• Task statement: Could you output the entire listing without altering anything?

• Input data:
━━━━━━

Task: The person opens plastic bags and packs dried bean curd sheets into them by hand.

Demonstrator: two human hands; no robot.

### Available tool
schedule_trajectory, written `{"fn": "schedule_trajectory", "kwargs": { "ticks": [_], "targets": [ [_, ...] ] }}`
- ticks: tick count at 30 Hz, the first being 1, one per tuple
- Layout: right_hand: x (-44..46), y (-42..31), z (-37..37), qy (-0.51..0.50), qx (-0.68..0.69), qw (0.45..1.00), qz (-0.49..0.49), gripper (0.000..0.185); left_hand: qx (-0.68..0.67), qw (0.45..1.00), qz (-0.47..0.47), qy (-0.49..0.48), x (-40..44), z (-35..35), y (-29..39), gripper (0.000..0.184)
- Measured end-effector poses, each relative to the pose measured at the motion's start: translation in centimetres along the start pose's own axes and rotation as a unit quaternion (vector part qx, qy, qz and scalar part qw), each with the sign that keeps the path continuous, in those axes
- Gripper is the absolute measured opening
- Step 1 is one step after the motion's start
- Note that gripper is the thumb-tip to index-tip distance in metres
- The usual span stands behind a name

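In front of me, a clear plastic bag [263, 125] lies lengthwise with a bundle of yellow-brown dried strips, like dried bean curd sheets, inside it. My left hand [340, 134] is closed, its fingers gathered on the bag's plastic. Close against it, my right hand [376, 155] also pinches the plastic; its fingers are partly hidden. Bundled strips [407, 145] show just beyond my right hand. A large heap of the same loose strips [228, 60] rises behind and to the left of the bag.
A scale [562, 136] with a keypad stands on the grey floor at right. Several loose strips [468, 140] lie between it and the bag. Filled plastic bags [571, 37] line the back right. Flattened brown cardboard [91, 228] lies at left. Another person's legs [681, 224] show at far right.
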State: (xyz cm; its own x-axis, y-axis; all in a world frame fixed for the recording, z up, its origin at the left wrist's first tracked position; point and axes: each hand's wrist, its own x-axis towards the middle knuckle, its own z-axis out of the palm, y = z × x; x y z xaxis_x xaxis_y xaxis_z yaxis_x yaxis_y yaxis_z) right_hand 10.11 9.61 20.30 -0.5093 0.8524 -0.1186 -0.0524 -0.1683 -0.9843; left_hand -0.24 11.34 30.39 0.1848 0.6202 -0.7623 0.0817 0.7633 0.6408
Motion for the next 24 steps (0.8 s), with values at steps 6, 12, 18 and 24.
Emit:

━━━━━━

• Your solution:
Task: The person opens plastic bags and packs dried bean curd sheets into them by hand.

Demonstrator: two human hands; no robot.

### Available tool
schedule_trajectory, written `{"fn": "schedule_trajectory", "kwargs": { "ticks": [_], "targets": [ [_, ...] ] }}`
- ticks: tick count at 30 Hz, the first being 1, one per tuple
- Layout: right_hand: x (-44..46), y (-42..31), z (-37..37), qy (-0.51..0.50), qx (-0.68..0.69), qw (0.45..1.00), qz (-0.49..0.49), gripper (0.000..0.185); left_hand: qx (-0.68..0.67), qw (0.45..1.00), qz (-0.47..0.47), qy (-0.49..0.48), x (-40..44), z (-35..35), y (-29..39), gripper (0.000..0.184)
- Measured end-effector poses, each relative to the pose measured at the motion's start: translation in centimetres along the start pose's own axes and rotation as a unit quaternion (vector part qx, qy, qz and scalar part qw), each with the sign that keeps the path continuous, in those axes
- Gripper is the absolute measured opening
- Step 1 is one step after the motion's start
- Note that gripper is the thumb-tip to index-tip distance in metres
- The usual span stands behind a name

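In front of me, a clear plastic bag [263, 125] lies lengthwise with a bundle of yellow-brown dried strips, like dried bean curd sheets, inside it. My left hand [340, 134] is closed, its fingers gathered on the bag's plastic. Close against it, my right hand [376, 155] also pinches the plastic; its fingers are partly hidden. Bundled strips [407, 145] show just beyond my right hand. A large heap of the same loose strips [228, 60] rises behind and to the left of the bag.
A scale [562, 136] with a keypad stands on the grey floor at right. Several loose strips [468, 140] lie between it and the bag. Filled plastic bags [571, 37] line the back right. Flattened brown cardboard [91, 228] lies at left. Another person's legs [681, 224] show at far right.
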State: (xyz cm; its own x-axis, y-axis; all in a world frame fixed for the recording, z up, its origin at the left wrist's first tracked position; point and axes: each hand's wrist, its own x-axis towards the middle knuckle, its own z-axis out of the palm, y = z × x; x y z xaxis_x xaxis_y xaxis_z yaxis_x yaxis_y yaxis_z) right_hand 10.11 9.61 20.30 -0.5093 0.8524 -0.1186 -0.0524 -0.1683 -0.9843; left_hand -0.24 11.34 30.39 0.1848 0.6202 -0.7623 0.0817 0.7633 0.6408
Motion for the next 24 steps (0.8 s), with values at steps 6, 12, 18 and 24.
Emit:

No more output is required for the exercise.